Man könnte die Konzerte auch zusammenfassend und über einen Kamm scherend gemeinsam besprechen: Zwei der Konzert „Zeit mit Ustwolskaja“ gelten rein dem Schaffen der Komponistin, drei Konzerte stellen Werke der grundsätzlich religiös-gläubig komponierenden Russin in Dialog mit „Alter“ Sakralmusik des Westens. Die jeweiligen Werke sind freilich so faszinierend eigenständig, so klug miteinander in Beziehung gesetzt und auf so stupend hohem Niveau realisiert, dass man Abend für Abend nicht aus dem Staunen herauskommt.

Zuletzt sorgte das Klagforum Wien in schrägen Formationen unter Ilan Volkov für Ustwolskaja-Ausbrüche, die nur scheinbar vor allem nach außen losgehen. Solisten, Chor und Instrumentalensemble des Collegium Vocale Gent unter Philippe Herreweghe entwickelten nicht weniger Kraft mit feinster Vokal-Klangkultur in Sachen Heinrich Schütz.

Selbstverständliche Ruhe und Geradlinigkeit in der Phrasierung, vollendete Balance zwischen Vokalisten und Basso Continuo und zwischen Solisten und Gesamtchor, selbstverständlich reinste Intonation und hervorragende Verständlichkeit auch angesichts unbekannter Textpassen: ein Vokalmusik-Ereignis, wie es selbst namhafteste Ensembles nicht immer zu schenken vermögen. Die Akustik der Kollegienkirche ließ diese so feinsinnig und geradlinig auf den Weg gebrachten Klänge geradezu ins Überirdische aufblühen.

Erstaunlicherweise nicht weniger subtil und verinnerlicht waren einzelne Passagen im Kontext der drei „Kompositionen“ von Galina Ustwolskaja.

Nur kann die ätherische Dame mit dem Hammer halt auch ganz anders.
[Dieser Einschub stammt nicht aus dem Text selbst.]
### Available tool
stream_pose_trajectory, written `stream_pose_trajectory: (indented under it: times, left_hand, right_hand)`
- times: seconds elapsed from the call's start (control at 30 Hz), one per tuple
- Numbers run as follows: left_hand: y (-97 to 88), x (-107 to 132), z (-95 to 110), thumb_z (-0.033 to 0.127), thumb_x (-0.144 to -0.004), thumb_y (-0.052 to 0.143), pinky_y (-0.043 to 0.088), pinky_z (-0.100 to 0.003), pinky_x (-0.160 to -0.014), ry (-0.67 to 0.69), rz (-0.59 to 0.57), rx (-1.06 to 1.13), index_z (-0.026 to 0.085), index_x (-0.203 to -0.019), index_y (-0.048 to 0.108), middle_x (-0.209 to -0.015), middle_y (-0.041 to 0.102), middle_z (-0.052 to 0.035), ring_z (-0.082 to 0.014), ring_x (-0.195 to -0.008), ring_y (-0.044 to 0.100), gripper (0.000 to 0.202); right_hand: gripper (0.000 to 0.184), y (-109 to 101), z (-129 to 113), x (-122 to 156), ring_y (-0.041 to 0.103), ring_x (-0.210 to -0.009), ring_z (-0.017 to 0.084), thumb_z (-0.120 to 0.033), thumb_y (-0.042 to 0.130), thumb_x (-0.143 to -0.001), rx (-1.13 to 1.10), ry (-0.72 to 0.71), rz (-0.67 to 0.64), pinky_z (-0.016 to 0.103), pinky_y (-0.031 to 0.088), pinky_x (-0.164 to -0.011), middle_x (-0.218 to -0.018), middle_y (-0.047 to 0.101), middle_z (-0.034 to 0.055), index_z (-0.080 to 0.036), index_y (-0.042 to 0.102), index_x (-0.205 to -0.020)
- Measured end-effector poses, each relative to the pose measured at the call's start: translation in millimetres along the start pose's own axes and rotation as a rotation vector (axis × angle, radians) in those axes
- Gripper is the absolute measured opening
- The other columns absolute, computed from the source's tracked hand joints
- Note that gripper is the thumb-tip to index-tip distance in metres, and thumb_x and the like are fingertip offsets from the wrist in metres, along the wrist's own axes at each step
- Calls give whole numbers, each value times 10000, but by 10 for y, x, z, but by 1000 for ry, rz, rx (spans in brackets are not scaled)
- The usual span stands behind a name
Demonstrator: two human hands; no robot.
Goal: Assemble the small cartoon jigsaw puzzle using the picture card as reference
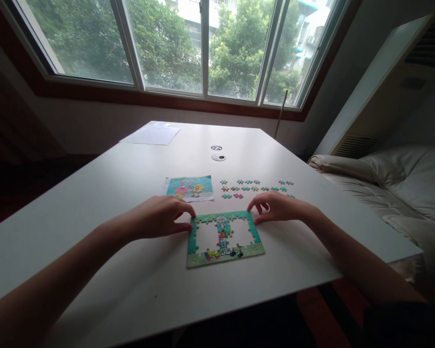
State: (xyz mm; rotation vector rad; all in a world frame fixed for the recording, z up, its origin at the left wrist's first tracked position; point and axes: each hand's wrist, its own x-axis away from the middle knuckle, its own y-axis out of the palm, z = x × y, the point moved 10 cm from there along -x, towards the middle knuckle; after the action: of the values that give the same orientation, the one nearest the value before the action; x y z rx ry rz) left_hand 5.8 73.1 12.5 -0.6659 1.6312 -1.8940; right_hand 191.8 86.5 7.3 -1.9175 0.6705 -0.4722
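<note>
A partly assembled jigsaw puzzle [223, 238] lies on the white table [137, 270], with a teal border, a cartoon figure down the middle and two bare gaps. My left hand [159, 217] rests at its upper left corner, fingers curled with the tips touching the edge. At the upper right corner my right hand [277, 207] has bent fingers, tips against the edge. Neither hand visibly holds a piece. Several loose puzzle pieces [253, 188] lie in rows just behind my right hand.
A cartoon reference picture [190, 187] lies behind the puzzle. Farther back are two round cable holes [218, 156] and a sheet of paper [150, 135]. A bed with pale bedding [391, 183] stands to the right, and windows [174, 43] lie beyond the table.
</note>
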Motion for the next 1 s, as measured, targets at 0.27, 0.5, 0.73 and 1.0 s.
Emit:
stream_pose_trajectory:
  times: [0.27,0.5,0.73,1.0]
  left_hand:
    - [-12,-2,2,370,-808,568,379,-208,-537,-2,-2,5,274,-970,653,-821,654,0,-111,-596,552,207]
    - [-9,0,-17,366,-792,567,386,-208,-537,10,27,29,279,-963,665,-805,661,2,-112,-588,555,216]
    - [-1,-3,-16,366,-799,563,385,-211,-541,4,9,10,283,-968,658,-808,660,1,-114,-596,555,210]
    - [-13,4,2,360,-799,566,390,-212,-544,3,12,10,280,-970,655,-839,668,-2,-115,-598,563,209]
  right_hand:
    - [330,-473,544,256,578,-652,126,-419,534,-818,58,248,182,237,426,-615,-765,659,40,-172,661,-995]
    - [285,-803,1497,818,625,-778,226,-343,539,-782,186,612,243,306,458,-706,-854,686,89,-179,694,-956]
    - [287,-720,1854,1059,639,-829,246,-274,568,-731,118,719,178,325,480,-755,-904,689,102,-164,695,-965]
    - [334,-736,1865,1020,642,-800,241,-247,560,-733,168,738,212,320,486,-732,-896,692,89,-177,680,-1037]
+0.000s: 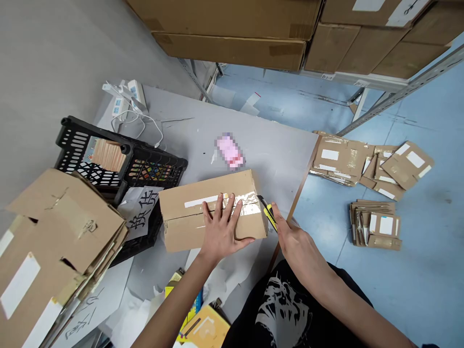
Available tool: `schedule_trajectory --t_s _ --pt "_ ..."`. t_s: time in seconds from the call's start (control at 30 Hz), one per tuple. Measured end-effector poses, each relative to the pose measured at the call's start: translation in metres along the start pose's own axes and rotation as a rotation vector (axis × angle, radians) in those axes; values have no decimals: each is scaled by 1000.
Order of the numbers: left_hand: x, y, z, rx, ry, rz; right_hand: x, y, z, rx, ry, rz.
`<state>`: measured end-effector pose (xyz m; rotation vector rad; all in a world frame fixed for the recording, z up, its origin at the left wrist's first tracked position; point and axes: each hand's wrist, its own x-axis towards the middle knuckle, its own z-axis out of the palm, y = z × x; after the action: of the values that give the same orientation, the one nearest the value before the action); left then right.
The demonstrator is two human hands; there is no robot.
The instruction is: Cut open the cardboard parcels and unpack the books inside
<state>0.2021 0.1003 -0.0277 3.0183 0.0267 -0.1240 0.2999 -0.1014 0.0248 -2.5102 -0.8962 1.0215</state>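
A closed cardboard box (184,232) lies on the grey table, with clear tape and a white label strip along its top seam. My left hand (222,227) rests flat on the box top, its fingers spread over the seam and tape. In my right hand (293,241) is a yellow and black utility knife (269,214), gripped with the index finger along it. The knife's dark tip is at the box's right end, by the taped seam; whether it cuts into the tape cannot be made out.
Left of the box stands a black plastic crate (155,166) with a handwritten paper sheet (139,210). Flattened cardboard (68,217) is stacked at the left. A power strip (136,94) and a blurred pink item (231,151) lie behind. Flattened boxes (337,159) lie on the floor right.
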Motion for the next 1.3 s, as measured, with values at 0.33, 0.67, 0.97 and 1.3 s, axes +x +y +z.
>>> schedule_trajectory --t_s 0.33,0.67,0.97,1.3 --pt "-1 0 2 -9 6 -9 -8 -11 0 -152 -62 32" --pt "-2 1 3 -19 -10 -30 -18 -23 3 -405 -2 45" --pt "-3 2 2 -20 -3 -34 -27 -27 12 -460 44 45" --pt "-2 3 0 -27 16 -29 -41 -27 24 -410 48 41"
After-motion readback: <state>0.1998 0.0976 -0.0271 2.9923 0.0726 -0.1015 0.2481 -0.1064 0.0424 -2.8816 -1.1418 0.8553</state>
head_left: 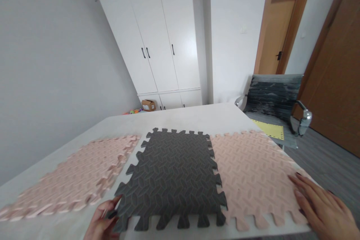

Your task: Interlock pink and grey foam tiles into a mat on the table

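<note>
A dark grey foam puzzle mat [174,172] lies in the middle, with toothed edges and a raised leaf-like pattern. My left hand [101,220] pinches its near left corner between the fingers. A pink foam mat [253,172] of the same kind adjoins the grey one on the right; along the seam the teeth meet or overlap, and I cannot tell how fully they interlock. Over the pink mat's near right edge, my right hand [323,206] rests with its fingers stretched out. Another pink foam mat [81,168] is at the left, a gap apart from the grey mat.
The mats lie on a white table [180,116]. Beyond its right edge stands a dark chair [274,93] with a yellow sheet [268,129] on its seat. A cardboard box [148,105] and a white wardrobe [157,37] are behind the table.
</note>
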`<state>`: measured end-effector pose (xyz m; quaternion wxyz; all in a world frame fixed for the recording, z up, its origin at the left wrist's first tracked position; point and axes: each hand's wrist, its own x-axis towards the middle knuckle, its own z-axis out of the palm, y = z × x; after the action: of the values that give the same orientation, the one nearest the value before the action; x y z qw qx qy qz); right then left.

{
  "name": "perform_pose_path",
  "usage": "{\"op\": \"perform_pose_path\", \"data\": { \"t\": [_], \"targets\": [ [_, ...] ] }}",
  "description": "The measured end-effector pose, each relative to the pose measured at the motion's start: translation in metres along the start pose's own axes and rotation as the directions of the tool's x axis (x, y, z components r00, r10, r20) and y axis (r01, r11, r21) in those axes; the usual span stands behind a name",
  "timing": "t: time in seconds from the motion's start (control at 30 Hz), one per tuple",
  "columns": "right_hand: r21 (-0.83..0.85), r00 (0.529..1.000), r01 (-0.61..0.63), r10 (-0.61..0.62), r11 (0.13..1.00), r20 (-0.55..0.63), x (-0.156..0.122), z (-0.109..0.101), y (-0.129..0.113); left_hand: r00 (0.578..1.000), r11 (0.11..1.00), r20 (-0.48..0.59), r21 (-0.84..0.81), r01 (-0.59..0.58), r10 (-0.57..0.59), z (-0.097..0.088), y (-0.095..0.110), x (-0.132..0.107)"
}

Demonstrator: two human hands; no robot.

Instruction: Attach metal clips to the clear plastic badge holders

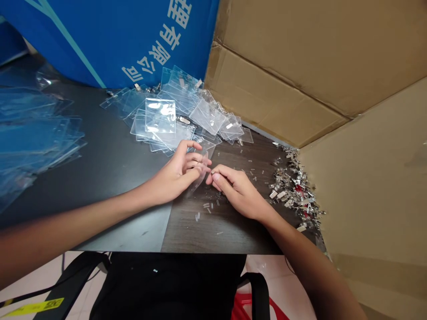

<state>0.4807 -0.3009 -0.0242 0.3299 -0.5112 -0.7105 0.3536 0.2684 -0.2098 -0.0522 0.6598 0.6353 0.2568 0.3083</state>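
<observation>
My left hand [187,171] grips a clear plastic badge holder [199,178] between thumb and fingers, its sheet hanging below the fingertips. Close beside it, my right hand [230,184] pinches a small metal badge clip [213,172], mostly hidden by the thumb and forefinger. Both hands are over the middle of the dark table. Just beyond them lies a heap of clear badge holders [160,115], several with metal clips on them. To the right, a pile of loose metal clips [293,186] rests against the cardboard.
Stacks of clear, blue-tinted sleeves [30,138] cover the left of the table [126,178]. Small clear plastic bits [207,206] are scattered near my hands. Cardboard [273,98] walls the back and right; a blue panel [100,40] stands behind. The table's front edge is near my lap.
</observation>
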Motion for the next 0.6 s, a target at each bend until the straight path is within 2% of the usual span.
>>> {"op": "perform_pose_path", "data": {
  "t": [0.17, 0.4, 0.47, 0.6],
  "targets": [
    [0.051, 0.998, 0.058, -0.06, 0.997, 0.03, 0.0025, -0.0024, 0.0001, 1.0, 0.998, -0.018, 0.054, -0.025, 0.026, 0.0003, 0.0045, 0.0016],
    [0.092, 0.995, 0.07, -0.077, 0.993, 0.071, 0.0045, -0.0025, 0.0009, 0.995, 0.993, -0.067, 0.099, -0.066, 0.073, 0.0014, 0.0044, 0.0018],
    [0.117, 0.997, 0.042, -0.049, 0.992, 0.061, 0.0051, -0.0005, 0.0024, 0.995, 0.992, -0.065, 0.108, -0.07, 0.078, 0.0016, 0.0046, 0.0015],
    [0.187, 0.995, -0.097, 0.094, 0.978, 0.028, 0.0063, 0.0024, 0.0069, 0.992, 0.986, -0.061, 0.135, -0.097, 0.106, 0.0012, 0.0047, 0.0011]
  ]
}}
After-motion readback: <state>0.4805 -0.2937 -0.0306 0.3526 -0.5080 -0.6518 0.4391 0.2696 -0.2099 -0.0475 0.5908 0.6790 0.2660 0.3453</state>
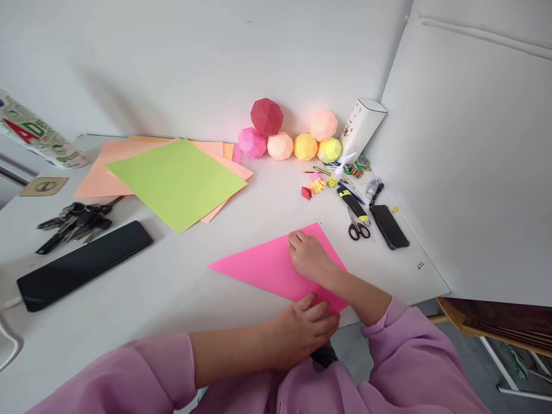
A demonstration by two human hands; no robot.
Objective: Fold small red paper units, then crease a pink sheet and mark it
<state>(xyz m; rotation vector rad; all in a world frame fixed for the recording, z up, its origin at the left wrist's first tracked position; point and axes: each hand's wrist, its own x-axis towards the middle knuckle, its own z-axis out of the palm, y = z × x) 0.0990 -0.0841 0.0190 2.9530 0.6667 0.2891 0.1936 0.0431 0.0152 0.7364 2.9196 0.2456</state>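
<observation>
A sheet of pink paper, folded to a pointed shape, lies on the white table in front of me. My right hand rests on its upper middle with the fingers curled in and pressed down on the paper; nothing shows in them. At the near edge of the sheet, my left hand lies with its fingers apart, the fingertips touching the paper. The two hands partly cover the sheet's right side.
Green paper tops other sheets at the left. Paper balls line the wall. Scissors, a utility knife, a glue bottle and a phone sit right; keys and a black power bank lie left.
</observation>
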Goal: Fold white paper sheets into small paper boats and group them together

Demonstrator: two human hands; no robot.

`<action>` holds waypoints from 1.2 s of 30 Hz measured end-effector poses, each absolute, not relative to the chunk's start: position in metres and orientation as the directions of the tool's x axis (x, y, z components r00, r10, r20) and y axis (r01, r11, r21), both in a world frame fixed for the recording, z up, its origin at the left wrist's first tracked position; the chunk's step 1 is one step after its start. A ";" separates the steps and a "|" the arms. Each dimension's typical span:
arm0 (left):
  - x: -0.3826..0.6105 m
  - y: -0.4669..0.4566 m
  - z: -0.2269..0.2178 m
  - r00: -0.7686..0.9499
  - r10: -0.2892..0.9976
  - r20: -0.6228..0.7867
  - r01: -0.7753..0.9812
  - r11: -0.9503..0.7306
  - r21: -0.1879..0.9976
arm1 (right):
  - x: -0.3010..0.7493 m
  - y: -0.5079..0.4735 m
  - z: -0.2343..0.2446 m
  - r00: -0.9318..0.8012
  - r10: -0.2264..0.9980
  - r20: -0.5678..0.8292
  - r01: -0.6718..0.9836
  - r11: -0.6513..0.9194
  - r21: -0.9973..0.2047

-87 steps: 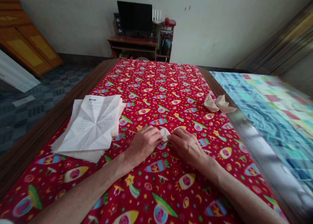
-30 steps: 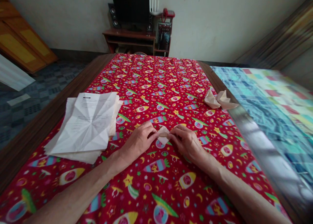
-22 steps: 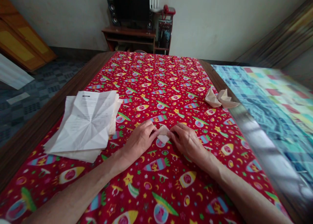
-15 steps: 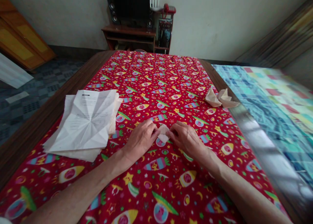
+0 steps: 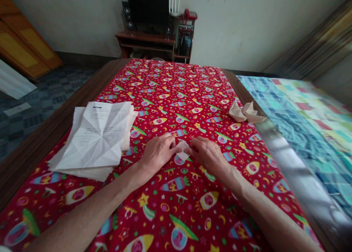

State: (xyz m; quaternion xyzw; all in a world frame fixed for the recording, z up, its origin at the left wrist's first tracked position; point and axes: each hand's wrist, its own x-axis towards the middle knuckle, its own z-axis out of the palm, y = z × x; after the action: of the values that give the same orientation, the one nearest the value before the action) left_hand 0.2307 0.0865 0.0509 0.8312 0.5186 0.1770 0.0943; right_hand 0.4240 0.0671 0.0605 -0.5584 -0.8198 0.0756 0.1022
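Note:
A small folded piece of white paper [image 5: 182, 153] lies on the red patterned cloth [image 5: 176, 193] between my two hands. My left hand [image 5: 160, 151] grips its left side, thumb stretched over the paper and fingers curled. On the other side, my right hand [image 5: 206, 153] pinches the right edge with thumb and curled fingers. Both forearms rest low over the cloth. To the left lies a creased printed sheet [image 5: 96, 134] on top of a stack of paper. Two folded paper boats [image 5: 237, 112] sit close together near the right edge of the cloth.
The cloth covers a dark wooden table, whose left border [image 5: 68, 109] shows. A bed with a blue checked cover [image 5: 272, 112] stands along the right. Beyond the table are a desk [image 5: 145, 37] with a monitor [image 5: 148, 6], and a wooden cabinet [image 5: 24, 39] at the left.
My left thumb has shifted further over the folded paper, and my right thumb shows more on its surface. The view has tilted slightly; the stack and paper boats stay in place.

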 end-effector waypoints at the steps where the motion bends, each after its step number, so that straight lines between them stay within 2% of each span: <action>1: 0.229 0.086 0.051 0.406 0.892 0.199 0.826 -0.451 0.337 | 0.425 0.067 0.060 -0.358 0.930 0.080 0.895 0.366 -0.256; 10: 0.220 0.085 0.047 0.409 0.883 0.231 0.814 -0.468 0.345 | 0.432 0.065 0.058 -0.347 0.933 0.091 0.883 0.358 -0.303; 17: 0.219 0.090 0.042 0.435 0.866 0.244 0.699 -0.496 0.515 | 0.436 0.061 0.052 -0.327 0.933 0.150 0.846 0.360 -0.394; 21: 0.229 0.093 0.043 0.452 0.853 0.259 0.698 -0.520 0.493 | 0.437 0.059 0.048 -0.327 0.920 0.217 0.800 0.392 -0.454; 25: 0.239 0.097 0.049 0.492 0.844 0.216 0.691 -0.529 0.492 | 0.438 0.058 0.047 -0.322 0.919 0.226 0.783 0.393 -0.481; 31: 0.241 0.098 0.054 0.484 0.865 0.132 0.620 -0.446 0.645 | 0.437 0.058 0.049 -0.304 0.929 0.211 0.775 0.370 -0.512; 34: 0.240 0.097 0.052 0.459 0.882 0.105 0.568 -0.381 0.730 | 0.439 0.059 0.053 -0.323 0.924 0.204 0.707 0.379 -0.596; 36: 0.240 0.095 0.051 0.442 0.884 0.149 0.532 -0.393 0.750 | 0.440 0.061 0.056 -0.339 0.914 0.223 0.639 0.397 -0.659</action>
State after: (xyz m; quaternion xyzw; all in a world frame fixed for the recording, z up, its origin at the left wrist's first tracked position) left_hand 0.2403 0.0951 0.0514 0.7873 0.4498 0.2766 0.3182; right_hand 0.4400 0.0607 0.0557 -0.4955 -0.7834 0.2362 0.2916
So schrullig die Besetzungen der drei Stücke anmuten, so selbstverständlich verschmelzen Piccoloflöte, Tuba und Klavier, amalgamieren nicht weniger als acht Kontrabässe, Holzwürfel und Klavier, vereinigen sich vier Flöten, vier Fagotte und Klavier zu jeweils faszinierend homogenen Klang-Ereignissen.

Der Hammer und die sonstigen Schlägel, die den Holzwürfel in „Komposition 2“ zu erschüttern haben, sorgen für Donnern und Dröhnen, die Töne der Piccolo-Flöte für Aufruhr in höheren Frequenzbereichen. Und doch sind, wie alle Arbeiten der Galina Ustwolsjaka, auch diese Stücke grundsätzlich von langem Atem und – zwischen den Tumulten – von Phasen größter Ruhe getragen. Dennoch ist es gut, dass die Kollegienkirche solide renoviert ist, Putz und Stück bröckeln nicht, wenn Marino Formenti mit den Fäusten das Klavier an die Grenzen seiner Belastbarkeit bringt.

Galina Ustwolskja mochte es gar nicht, wenn man an ihren Werken heruminterpretierte. Man will auch gar nicht. Warum das „lauteste“ Stück, also „Komposition 1“ den Untertitel „Dona nobis pacem“ trägt? Weil es eine monumentale de-crescendo-Studie ist, deren Wellen in friedlichen Gestaden auslaufen? „Dies irae“ ist die „Komposition 2“ untertitelt, „Benedictus, qui venit“ die beinah introvertierte „Komposition 3“. Wir wollen nicht deuten und deuteln. Wozu auch. Was man gehört und erlebt hat, wird man im Herz erinnern – und in den Ohren.